We rarely hear about malware interfering with one another. But Symantec’s security company has just released a post announcing that it has detected a new malware called Hajime.
Hajime has so far infected more than 10,000 Internet gadgets such as network cameras and vulnerable routers. But unlike the routine used by this botnet network, it has not used any attacks. The author of the malware posted a message in his malware saying,
“The author of this malware is a white hat hacker who only wants to make the systems safer.” Mirai is a malware that has infected more than hundreds of thousands of gadgets to date.
Gadgets that were eventually uses to implement denial of service attacks.
The power of Mirai malware to penetrate IoT gadgets is so serious that the question now is how to prevent Mirai malware from spreading.
“As long as IoT gadgets continue to be infect and no patches are provide, Mirai malware will continue to sacrifice devices,” security experts said in response to the question.
The malware closes some of the specified ports of these devices after infecting IoT devices, making it impossible for other malware to access them.
The figure below shows the ten countries with the highest Hajime contamination rates.
Symantec says the malware has created a network of botnets, but the network has not shown any malicious activity so far, and the protocols it has used so far have not had any adverse effect on device performance.

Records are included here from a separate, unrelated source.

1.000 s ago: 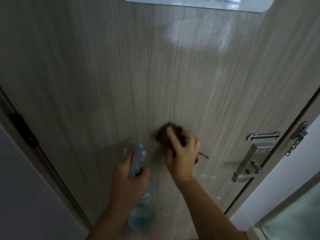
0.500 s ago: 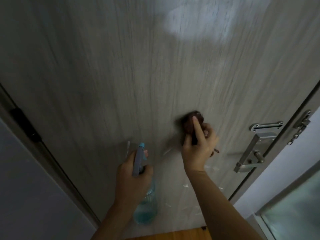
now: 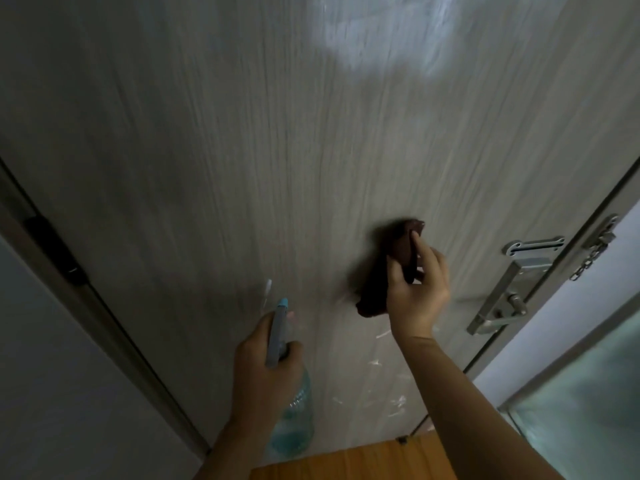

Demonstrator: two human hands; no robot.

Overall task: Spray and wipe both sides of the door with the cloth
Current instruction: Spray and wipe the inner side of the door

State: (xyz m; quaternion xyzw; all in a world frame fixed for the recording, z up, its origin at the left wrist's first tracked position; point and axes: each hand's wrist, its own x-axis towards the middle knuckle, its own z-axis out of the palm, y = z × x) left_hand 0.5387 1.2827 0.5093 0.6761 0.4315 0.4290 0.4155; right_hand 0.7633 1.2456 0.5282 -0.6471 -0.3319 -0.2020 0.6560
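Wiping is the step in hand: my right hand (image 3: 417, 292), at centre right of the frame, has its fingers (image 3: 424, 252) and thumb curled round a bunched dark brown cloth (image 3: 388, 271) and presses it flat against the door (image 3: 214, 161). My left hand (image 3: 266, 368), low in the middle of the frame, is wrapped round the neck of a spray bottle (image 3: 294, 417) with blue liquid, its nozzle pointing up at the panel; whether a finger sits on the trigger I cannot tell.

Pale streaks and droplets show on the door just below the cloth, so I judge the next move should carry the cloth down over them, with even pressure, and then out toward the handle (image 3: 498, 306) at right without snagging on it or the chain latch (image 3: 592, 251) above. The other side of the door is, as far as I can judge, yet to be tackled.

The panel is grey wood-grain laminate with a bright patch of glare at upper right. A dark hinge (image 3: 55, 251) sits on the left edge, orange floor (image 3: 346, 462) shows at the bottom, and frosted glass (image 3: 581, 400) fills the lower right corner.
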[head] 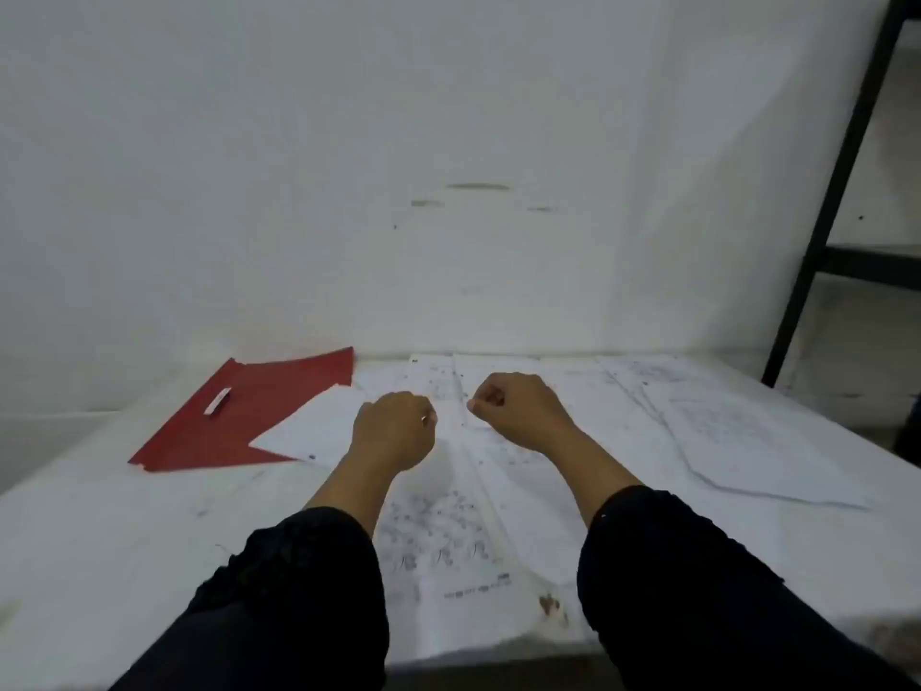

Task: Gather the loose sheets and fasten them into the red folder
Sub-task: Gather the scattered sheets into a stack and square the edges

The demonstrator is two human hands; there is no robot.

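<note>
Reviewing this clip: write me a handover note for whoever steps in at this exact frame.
Left hand: curled into a loose fist over the sheets, apparently holding nothing.
Right hand: the same, fingers closed, nothing visibly held.
Red folder: flat on the table at far left, a small white strip on it, one white sheet overlapping its right corner.
Loose sheets: spread across the table centre and right, overlapping, unstacked.
Done: nothing gathered or fastened.
Left: collect the sheets, square them, fasten them into the folder.
</note>
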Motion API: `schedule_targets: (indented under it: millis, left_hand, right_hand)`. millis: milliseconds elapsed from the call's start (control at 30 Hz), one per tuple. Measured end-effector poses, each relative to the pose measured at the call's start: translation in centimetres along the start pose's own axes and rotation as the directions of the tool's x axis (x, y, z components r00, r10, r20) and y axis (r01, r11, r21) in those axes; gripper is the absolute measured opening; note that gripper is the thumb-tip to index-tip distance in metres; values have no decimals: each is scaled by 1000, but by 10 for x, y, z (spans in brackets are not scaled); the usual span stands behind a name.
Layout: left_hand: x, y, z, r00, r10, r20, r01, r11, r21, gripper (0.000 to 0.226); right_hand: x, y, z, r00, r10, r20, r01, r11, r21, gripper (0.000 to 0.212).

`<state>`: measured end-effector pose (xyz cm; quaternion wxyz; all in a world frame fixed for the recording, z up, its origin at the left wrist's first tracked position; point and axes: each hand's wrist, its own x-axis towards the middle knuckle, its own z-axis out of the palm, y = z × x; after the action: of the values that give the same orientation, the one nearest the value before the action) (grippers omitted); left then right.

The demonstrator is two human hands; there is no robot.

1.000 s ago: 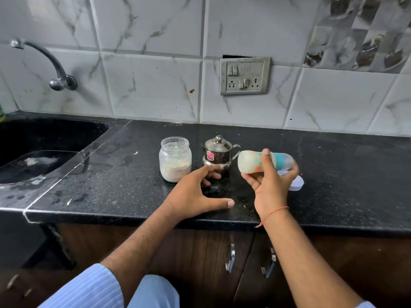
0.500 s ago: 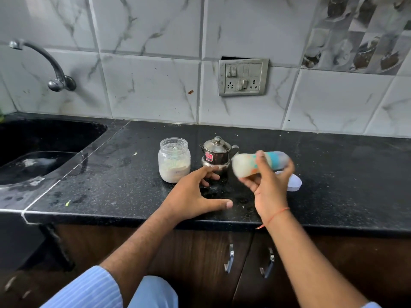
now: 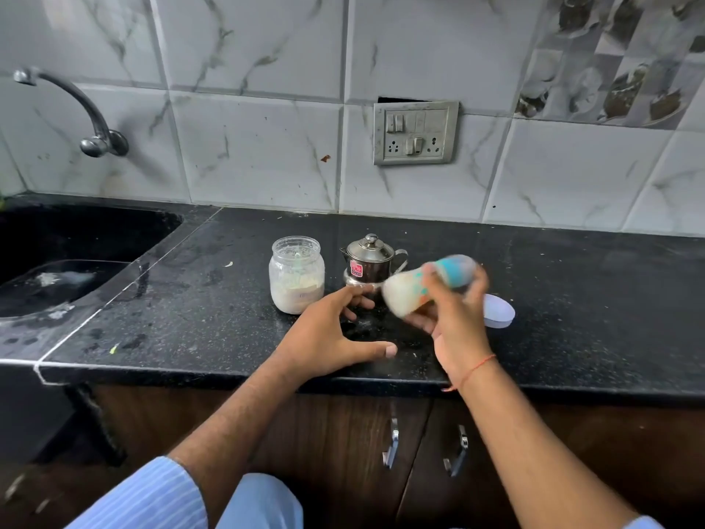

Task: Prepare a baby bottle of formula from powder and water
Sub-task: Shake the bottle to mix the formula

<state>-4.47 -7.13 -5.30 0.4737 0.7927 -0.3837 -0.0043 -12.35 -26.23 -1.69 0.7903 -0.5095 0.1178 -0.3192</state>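
right hand [image 3: 456, 318] round sideways baby bottle [image 3: 423, 286], base leftward

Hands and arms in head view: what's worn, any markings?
Both forearms are bare. The right hand has a thin red-orange thread tied at the wrist. The left hand wears nothing visible: no rings, watch or gloves. Light blue, finely striped sleeves show at the bottom edge, pushed up on both arms.

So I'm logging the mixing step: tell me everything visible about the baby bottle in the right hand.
The clear plastic baby bottle with teal printed marks lies nearly horizontal in the air above the black speckled counter, base toward the small steel lidded pot. It holds milky off-white liquid and is motion-blurred. The right hand grips its teal collar end; the teat is hidden.
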Motion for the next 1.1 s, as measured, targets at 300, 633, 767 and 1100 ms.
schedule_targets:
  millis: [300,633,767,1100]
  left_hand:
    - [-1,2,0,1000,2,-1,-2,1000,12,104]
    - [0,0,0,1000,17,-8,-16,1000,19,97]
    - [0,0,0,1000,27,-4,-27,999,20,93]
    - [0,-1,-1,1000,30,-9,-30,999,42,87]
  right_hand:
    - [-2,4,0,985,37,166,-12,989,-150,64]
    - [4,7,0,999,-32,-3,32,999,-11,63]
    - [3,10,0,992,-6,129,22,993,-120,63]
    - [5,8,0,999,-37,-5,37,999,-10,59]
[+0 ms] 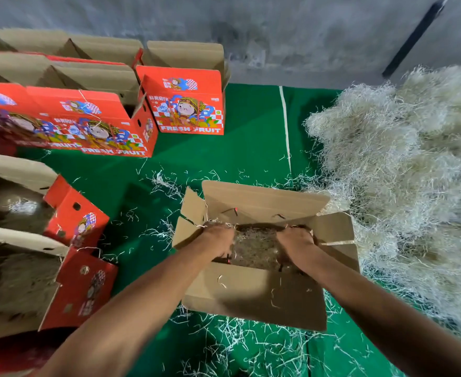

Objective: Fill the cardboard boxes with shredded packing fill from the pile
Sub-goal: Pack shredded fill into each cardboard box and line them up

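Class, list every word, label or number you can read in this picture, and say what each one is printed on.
"FRESH FRUIT": bottom front of the far red box.
"FRESH FRUIT": bottom front of the nearer red box, partly blurred.
Small characters beside the cartoon figures on both boxes: too small and blurred to read.
Prints on the left boxes' red flaps: blurred.
Open box in front: no text visible.

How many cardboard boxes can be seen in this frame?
At least 6. One open box under both hands, two at lower left, one printed box standing alone, and at least two in stacked rows at upper left; more may be hidden.
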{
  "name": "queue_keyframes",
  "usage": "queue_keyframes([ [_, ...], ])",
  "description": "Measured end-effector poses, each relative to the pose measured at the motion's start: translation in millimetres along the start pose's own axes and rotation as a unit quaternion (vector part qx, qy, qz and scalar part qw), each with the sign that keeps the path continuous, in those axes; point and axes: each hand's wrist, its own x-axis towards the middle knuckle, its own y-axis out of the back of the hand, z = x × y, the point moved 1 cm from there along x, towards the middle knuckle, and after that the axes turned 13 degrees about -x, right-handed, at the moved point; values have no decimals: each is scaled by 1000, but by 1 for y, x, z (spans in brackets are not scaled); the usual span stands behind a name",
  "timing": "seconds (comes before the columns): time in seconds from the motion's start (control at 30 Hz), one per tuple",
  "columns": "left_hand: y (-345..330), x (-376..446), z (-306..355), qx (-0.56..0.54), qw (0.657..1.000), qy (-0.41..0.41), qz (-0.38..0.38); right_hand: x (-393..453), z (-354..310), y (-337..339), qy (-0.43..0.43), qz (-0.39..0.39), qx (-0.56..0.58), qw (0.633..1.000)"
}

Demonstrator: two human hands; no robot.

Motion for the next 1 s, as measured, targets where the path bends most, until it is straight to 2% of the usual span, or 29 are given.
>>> queue_keyframes([
  [0.07, -13, 5, -3, 52, 997, 27, -59, 3, -12, -10, 22, -60, 14, 998],
  [0.2, -19, 6, -3, 57, 996, 19, -63, 3, -11, -10, 51, -48, 24, 997],
  [0.3, -10, -4, 2, 41, 999, -5, 10, -4, -8, -4, 50, -64, 39, 996],
  [0.37, -2, -8, 2, 18, 995, -38, 85, -5, -6, 0, 21, -5, 45, 999],
  [0.4, 1, -11, 2, -9, 994, -46, 99, -6, -7, 0, 14, 17, 48, 999],
  [0.47, 5, -18, 3, -136, 988, -40, 63, -1, -13, -2, 37, -14, 89, 995],
  [0.53, 1, -18, 9, -198, 980, 0, -35, 8, -24, -7, 91, -110, 139, 980],
  [0.6, -8, -16, 10, -183, 975, 52, -113, 13, -31, -11, 133, -180, 160, 961],
  [0.63, -13, -15, 7, -168, 974, 69, -134, 14, -33, -13, 159, -191, 174, 953],
  [0.7, -16, -11, 3, -144, 970, 86, -175, 16, -32, -16, 193, -177, 208, 943],
  [0.87, -18, -10, 6, -152, 974, 86, -142, 17, -31, -20, 155, -191, 252, 936],
  [0.93, -13, -13, 8, -159, 980, 78, -89, 16, -29, -19, 119, -132, 257, 950],
  [1.0, -7, -19, 6, -183, 980, 64, -39, 16, -23, -11, 64, -28, 246, 967],
])
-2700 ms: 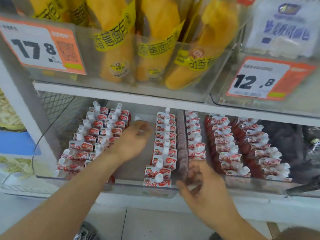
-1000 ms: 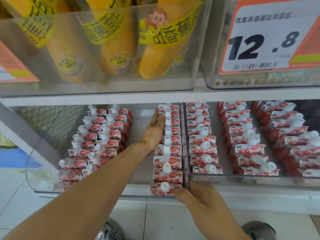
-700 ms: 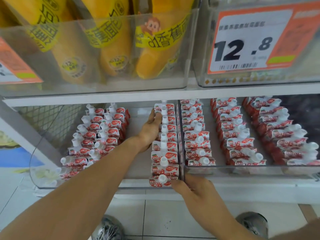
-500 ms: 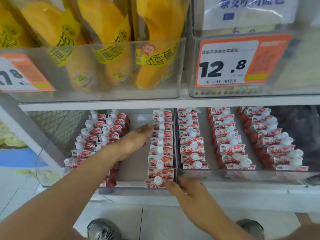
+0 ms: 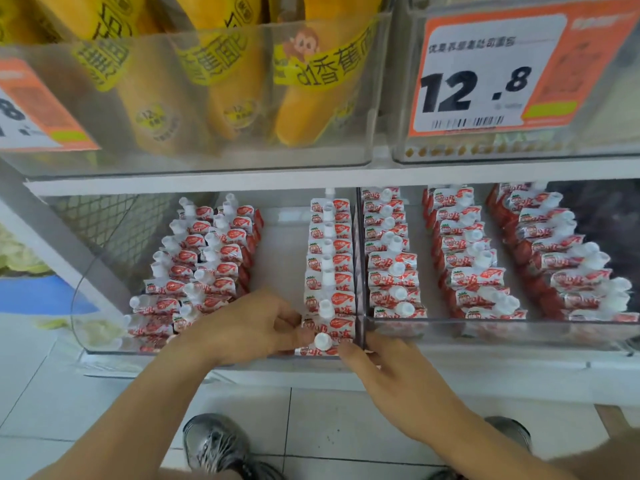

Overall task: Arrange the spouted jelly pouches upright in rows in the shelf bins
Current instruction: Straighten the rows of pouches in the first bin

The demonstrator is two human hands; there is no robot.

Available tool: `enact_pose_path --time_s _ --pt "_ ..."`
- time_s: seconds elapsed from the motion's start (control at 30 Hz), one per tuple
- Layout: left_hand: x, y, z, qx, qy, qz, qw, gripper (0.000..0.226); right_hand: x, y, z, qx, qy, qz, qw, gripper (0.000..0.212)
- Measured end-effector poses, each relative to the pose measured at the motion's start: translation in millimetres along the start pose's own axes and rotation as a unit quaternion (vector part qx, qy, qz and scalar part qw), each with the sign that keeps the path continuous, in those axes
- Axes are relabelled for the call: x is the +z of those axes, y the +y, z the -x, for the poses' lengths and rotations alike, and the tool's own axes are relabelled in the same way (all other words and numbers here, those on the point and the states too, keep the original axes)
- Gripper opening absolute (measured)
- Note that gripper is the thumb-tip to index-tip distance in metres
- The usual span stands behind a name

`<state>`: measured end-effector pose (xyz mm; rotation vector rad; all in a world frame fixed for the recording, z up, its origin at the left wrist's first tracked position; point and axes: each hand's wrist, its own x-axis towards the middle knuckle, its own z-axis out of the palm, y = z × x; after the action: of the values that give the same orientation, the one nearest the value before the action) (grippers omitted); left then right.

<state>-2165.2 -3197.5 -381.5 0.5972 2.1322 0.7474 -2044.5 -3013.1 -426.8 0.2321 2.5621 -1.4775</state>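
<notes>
Right now we're squaring the front pouch of the single row that runs along the right wall of the left bin. Our left hand has curled fingers pinching that pouch's left edge; our right hand has its fingertips on the pouch's right edge at the bin's front corner, though whether it truly grips or only steadies we cannot tell. To do it well, we judge: hold near the top seam, not the soft body, keep the white cap in line with the caps behind, and press the pouch back against its neighbour so it stands rather than leans forward. Avoid pushing hard, or the whole file may slump toward the open floor of the bin. Pouches are red-and-white foil with a strawberry print and a white screw spout on top. Two denser rows sit on the bin's left side, leaning a bit; a bare strip lies between. The right bin holds three rows.
</notes>
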Motion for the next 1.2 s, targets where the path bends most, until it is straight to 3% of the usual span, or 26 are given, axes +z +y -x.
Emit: enact_pose_path --time_s 0.23,0.4,0.53,0.6,0.67,0.73,0.77,0.87,0.93,1.0,1.07,1.2 --pt "7 -1 -10 -0.047 0.077 0.051 0.995 0.027 5 -4 3 -0.003 0.007 -0.010 1.000 0.033" --pt "8 -5 -4 -0.038 0.066 0.030 0.997 0.032 -1 -15 5 0.021 -0.017 0.022 0.999 0.020" --pt "11 -5 6 -0.030 0.094 -0.025 0.995 0.040 -17 -23 7 0.049 -0.087 0.108 0.989 0.049" --pt "8 -4 18 0.001 0.214 -0.029 0.976 0.040 -33 -25 11 0.060 -0.165 0.175 0.969 0.069" --pt "-3 -4 39 0.075 0.396 -0.003 0.915 0.020 -48 -31 20 0.057 -0.236 0.250 0.937 0.078" --pt "-19 -14 63 0.107 0.499 -0.022 0.859 0.012 -58 -49 31 0.038 -0.280 0.275 0.919 0.069" --pt "-27 -24 73 0.108 0.510 -0.054 0.852 0.016 -58 -63 36 0.025 -0.295 0.248 0.922 0.056" --pt "-37 -68 91 0.074 0.436 -0.169 0.881 0.052 -37 -102 31 -0.073 -0.264 0.039 0.961 0.025" --pt "-30 -92 99 0.021 0.370 -0.212 0.904 0.080 -11 -121 10 -0.118 -0.211 -0.027 0.970 0.024" --pt "-19 -110 105 0.001 0.351 -0.249 0.903 0.094 17 -130 -21 -0.185 -0.142 0.092 0.968 0.040" --pt "-13 -124 109 0.019 0.345 -0.283 0.895 0.092 43 -134 -56 -0.249 -0.082 0.236 0.936 0.062" --pt "-16 -140 110 0.059 0.381 -0.281 0.879 0.071 85 -140 -104 -0.262 -0.091 0.295 0.914 0.079"
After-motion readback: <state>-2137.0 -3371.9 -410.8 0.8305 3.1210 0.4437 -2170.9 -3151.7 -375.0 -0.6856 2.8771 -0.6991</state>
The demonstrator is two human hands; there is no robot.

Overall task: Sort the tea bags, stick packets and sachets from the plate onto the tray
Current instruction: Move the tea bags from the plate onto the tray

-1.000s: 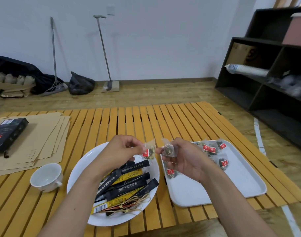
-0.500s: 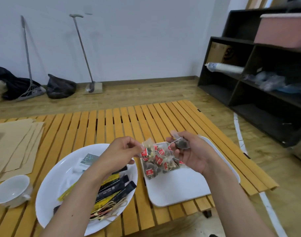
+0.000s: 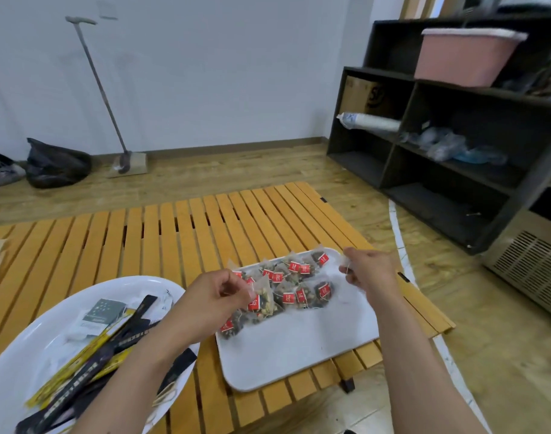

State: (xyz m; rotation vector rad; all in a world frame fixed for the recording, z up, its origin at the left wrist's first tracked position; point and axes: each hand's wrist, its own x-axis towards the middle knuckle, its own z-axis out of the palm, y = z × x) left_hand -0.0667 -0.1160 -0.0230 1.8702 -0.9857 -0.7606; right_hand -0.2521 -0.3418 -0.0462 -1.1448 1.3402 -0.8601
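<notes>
My left hand (image 3: 211, 297) pinches a clear tea bag with a red tag (image 3: 262, 300) just above the near-left end of the white tray (image 3: 299, 352). My right hand (image 3: 369, 272) hovers over the tray's far right corner, fingers curled, pinching what looks like a thin tea bag string. Several red-tagged tea bags (image 3: 294, 278) lie heaped along the tray's far half. The white plate (image 3: 26, 358) at lower left holds black and yellow stick packets (image 3: 89, 368) and a grey-green sachet (image 3: 102, 313); my left forearm covers part of it.
The slatted wooden table (image 3: 161, 236) ends just right of the tray. Rubber bands (image 3: 164, 396) lie at the plate's near edge. A dark shelf unit (image 3: 455, 158) with a pink bin (image 3: 465, 54) stands at the right. A black bag (image 3: 56, 162) and a long-handled tool (image 3: 111, 98) stand by the wall.
The view has swung right and closer to the tray. My right hand has moved out to the tray's far right corner; my left hand still pinches its tea bag, now over the tray.
</notes>
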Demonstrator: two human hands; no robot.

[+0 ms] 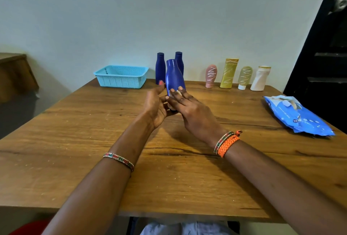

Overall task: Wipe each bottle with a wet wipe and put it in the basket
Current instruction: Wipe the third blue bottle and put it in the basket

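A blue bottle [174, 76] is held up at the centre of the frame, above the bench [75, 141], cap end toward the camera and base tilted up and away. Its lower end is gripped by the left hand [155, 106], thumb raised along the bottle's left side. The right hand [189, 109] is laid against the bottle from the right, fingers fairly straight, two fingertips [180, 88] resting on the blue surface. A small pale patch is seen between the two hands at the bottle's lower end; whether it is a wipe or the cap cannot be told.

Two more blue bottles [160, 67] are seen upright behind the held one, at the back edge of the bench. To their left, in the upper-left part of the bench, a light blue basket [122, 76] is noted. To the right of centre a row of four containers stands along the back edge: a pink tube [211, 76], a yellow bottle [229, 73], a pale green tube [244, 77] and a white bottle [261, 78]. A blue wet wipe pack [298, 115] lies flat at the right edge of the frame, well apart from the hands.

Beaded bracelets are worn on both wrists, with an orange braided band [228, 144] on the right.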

“Preliminary analysis shows that Hajime was launched to stop the Mirai botnet from spreading,” said Symantec security researcher Vylon Grange.
What’s noteworthy about Hajime malware is that it patches vulnerabilities reported earlier by experts after infecting IoT devices.
Fortunately, the current form of Hajime malware has not shown any malicious approach.
But there is always concern that the author of the malware will someday decide to change his approach and launch a denial of service attack after he completely removes the Mirai malware. “
Hajime has a special feature that makes it difficult to control. The malware above does not receive commands from a command and control server, but rather uses a peer-to-peer network to communicate. This causes their infected devices to be used as the sender of malicious commands and files.